Action item ▸
What appears in the data must be reproduced exactly.

Provided material ▸

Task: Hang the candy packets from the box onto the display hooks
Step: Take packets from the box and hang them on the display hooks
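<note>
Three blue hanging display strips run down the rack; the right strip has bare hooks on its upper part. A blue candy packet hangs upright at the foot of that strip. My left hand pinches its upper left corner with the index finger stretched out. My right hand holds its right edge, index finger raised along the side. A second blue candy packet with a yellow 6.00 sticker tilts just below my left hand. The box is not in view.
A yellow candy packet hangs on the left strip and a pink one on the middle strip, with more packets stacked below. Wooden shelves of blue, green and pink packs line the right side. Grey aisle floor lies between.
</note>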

Exercise answer ▸
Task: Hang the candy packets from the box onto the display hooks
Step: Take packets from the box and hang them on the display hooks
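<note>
Three blue hanging display strips run down the rack; the right strip has bare hooks on its upper part. A blue candy packet hangs upright at the foot of that strip. My left hand pinches its upper left corner with the index finger stretched out. My right hand holds its right edge, index finger raised along the side. A second blue candy packet with a yellow 6.00 sticker tilts just below my left hand. The box is not in view.
A yellow candy packet hangs on the left strip and a pink one on the middle strip, with more packets stacked below. Wooden shelves of blue, green and pink packs line the right side. Grey aisle floor lies between.
</note>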

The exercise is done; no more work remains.